La reciente suba del dólar se debe a una confluencia de factores que generan un fuerte nerviosismo y escepticismo en el mercado:

  • Incertidumbre preelectoral y ruidos políticos: la proximidad de las elecciones legislativas de octubre y, más inmediatamente, la elección bonaerense del 7 de septiembre, intensifican la presión dolarizadora. Hay dudas sobre la continuidad del esquema cambiario y una mayor demanda de dólares como cobertura ante el "ruido político". Este último también se amplifica por la tensión entre fuerzas en el Congreso y en la campaña electoral.
  • Modo defensivo del mercado y dolarización: el mercado está en un claro "modo defensivo", buscando cubrirse de una eventual devaluación mediante la compra de dólares o la toma de cobertura en futuros. Los pequeños ahorristas demandan más billetes para el "colchón" al percibir una situación política enrarecida. Los inversores se dolarizan anticipando que, tras las elecciones, se buscará bajar la tasa de interés, lo que tendería a subir el dólar.
  • Medidas restrictivas del BCRA y percepción de intervencionismo: 
    • El Banco Central implementó regulaciones que prohíben a los bancos aumentar su posición en moneda extranjera el último día del mes, obligándolos a renovar posiciones en futuros.
    • Se endureció la norma que obliga a los bancos a observar diariamente su límite en la posición negativa en dólares.
    • Estas disposiciones son percibidas como "parches" y transmiten una vocación intervencionista que colisiona con la supuesta filosofía liberal del gobierno, haciendo dudar de la libre flotación.
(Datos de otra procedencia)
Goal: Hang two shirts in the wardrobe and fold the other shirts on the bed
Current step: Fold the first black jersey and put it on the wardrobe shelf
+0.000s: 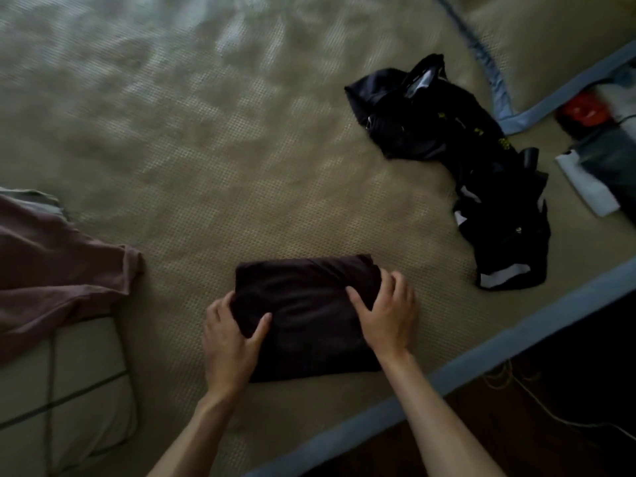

Incluso, se interpretó una venta de US$354 millones como una violación al compromiso de no intervención oficial.
  • Aumento de la demanda de divisas: 
    • A inicios de mes, con el cobro de salarios, se activa la compra de ahorristas, llevando a una mayor cantidad de pesos disponibles que se convierten a dólares. Los datos de julio mostraron una demanda neta de US$ 5.432 millones por 1,3 millones de compradores, alcanzando el pico de compra de dólares para atesoramiento.
    • Los importadores tienen un incentivo para adelantarse a compras y hacerse de stock ante la expectativa de devaluación.
  • Reducción de la oferta de divisas: 
    • El aporte del campo viene en caída por motivos estacionales y por la especulación de una devaluación post-electoral.
    • El feriado en Estados Unidos (01/09-Labor Day) es un factor clave, ya que impide la referencia de precios y el intercambio de divisas con dicho país. Los exportadores no pueden ingresar el flujo habitual de divisas, lo que reduce la oferta genuina de dólares en el mercado.
  • Tasas de interés y expectativa devaluatoria: las altas tasas de interés, como el 80% anualizado para empresas en descubierto o el 75% anualizado para Lecap a un mes, reflejan la obsesión del ministro por no dejar liquidez sobrante. Sin embargo, la contracara es una mayor expectativa devaluatoria. El rendimiento real exigido por los inversores por quedarse en pesos se equipara con un eventual dólar por encima del techo de la banda a partir de noviembre, señalando la expectativa de un cambio de régimen.
  • Apreciación del tipo de cambio real: el tipo de cambio real se apreció 10-12% desde abril, ajustado por inflación, lo que reduce la competitividad exportadora y agrava el enfriamiento económico. Esta dinámica alimenta las apuestas del mercado por una devaluación.

Todos estos elementos contribuyen a la volatilidad e incertidumbre en el mercado cambiario, haciendo que el dólar continúe su tendencia alcista.